** EXERCISE OBJECTIVE **
Among the lines below, keep only those from the one containing "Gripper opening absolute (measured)" through the one containing "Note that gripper", and reproduce them exactly.

** THE INPUT **
◇ ◇ ◇ ◇ ◇ ◇ ◇

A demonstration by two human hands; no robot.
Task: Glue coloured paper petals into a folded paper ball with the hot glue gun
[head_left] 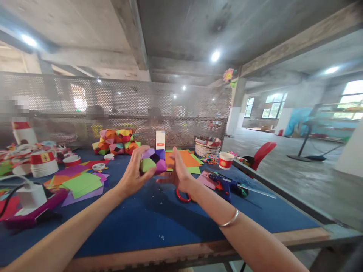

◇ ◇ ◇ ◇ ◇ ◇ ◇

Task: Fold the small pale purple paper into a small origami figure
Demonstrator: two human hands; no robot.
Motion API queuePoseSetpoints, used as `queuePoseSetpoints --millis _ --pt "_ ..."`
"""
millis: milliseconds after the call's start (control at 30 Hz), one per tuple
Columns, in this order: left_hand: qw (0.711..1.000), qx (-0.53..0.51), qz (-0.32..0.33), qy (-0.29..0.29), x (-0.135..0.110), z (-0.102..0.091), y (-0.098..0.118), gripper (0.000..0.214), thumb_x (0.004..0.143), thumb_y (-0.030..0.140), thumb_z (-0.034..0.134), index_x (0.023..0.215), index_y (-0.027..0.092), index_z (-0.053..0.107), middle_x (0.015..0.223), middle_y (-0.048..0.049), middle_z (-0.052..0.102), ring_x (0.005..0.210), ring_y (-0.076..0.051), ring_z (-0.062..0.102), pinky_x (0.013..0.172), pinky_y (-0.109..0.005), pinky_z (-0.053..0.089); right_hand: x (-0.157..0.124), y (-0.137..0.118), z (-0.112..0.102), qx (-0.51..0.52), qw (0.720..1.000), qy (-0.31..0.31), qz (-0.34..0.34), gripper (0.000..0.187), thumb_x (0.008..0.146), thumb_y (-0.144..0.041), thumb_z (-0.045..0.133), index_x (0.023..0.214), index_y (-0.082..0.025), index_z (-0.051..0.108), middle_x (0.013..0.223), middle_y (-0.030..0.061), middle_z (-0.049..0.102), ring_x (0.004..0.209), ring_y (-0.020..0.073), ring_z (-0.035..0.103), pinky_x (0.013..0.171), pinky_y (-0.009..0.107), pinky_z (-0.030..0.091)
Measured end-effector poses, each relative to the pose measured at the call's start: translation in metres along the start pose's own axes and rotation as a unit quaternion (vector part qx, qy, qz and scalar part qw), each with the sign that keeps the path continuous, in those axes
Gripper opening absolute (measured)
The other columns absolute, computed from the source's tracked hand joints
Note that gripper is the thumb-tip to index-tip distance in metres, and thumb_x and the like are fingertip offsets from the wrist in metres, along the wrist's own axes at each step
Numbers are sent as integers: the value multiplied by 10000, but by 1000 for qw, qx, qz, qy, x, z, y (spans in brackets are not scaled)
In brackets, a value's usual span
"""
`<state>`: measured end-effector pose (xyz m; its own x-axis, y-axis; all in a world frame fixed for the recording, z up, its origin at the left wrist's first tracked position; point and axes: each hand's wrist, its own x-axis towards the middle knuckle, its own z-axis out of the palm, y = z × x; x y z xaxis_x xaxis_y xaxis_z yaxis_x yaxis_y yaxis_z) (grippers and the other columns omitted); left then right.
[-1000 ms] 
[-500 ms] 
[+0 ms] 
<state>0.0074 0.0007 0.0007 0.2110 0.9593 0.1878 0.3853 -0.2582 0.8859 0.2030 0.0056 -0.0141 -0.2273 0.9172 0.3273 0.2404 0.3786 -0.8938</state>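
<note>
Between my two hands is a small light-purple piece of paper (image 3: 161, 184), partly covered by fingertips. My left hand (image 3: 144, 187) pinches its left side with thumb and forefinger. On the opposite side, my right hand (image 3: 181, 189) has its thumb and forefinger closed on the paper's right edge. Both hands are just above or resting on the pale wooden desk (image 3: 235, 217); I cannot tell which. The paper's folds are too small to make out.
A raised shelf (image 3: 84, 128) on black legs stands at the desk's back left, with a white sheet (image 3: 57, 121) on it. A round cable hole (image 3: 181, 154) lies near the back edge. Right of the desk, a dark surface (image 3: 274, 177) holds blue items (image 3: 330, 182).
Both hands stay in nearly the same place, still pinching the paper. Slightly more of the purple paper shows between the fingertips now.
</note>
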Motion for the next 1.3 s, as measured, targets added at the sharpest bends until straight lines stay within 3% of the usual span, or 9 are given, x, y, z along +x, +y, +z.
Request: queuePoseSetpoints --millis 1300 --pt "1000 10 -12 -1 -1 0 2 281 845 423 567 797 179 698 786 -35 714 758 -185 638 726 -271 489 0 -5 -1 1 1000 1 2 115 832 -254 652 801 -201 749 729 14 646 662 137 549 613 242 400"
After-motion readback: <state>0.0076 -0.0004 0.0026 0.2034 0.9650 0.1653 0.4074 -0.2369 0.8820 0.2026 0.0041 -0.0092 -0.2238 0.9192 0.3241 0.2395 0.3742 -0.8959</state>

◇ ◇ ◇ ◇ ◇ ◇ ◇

** YOUR SOLUTION **
Gripper opening absolute (measured)
The other columns absolute, computed from the source's tracked hand joints
Note that gripper is the thumb-tip to index-tip distance in metres, and thumb_x and the like are fingertip offsets from the wrist in metres, along the wrist's own axes at each step

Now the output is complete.